# [The task]
Line by line, output the material without altering anything.

++++ Data section ++++

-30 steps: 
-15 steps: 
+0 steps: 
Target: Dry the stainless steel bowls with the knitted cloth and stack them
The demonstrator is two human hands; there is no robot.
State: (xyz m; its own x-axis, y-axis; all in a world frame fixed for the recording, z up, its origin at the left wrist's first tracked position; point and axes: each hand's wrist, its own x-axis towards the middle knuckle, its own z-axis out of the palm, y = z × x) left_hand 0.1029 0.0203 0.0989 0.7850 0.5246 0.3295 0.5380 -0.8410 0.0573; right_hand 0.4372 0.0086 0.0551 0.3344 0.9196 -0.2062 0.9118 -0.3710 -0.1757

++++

# [Solution for this exercise]
-30 steps: 
-15 steps: 
+0 steps: 
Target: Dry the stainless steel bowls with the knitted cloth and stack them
The demonstrator is two human hands; there is no robot.
State: (xyz m; its own x-axis, y-axis; all in a world frame fixed for the recording, z up, its origin at the left wrist's first tracked position; point and axes: each hand's wrist, its own x-axis towards the middle knuckle, its own z-axis out of the palm, y = z × x) left_hand 0.1029 0.0203 0.0989 0.7850 0.5246 0.3295 0.5380 -0.8410 0.0573; right_hand 0.4372 0.0086 0.0551 0.3344 0.9196 -0.2062 0.9118 -0.3710 -0.1757

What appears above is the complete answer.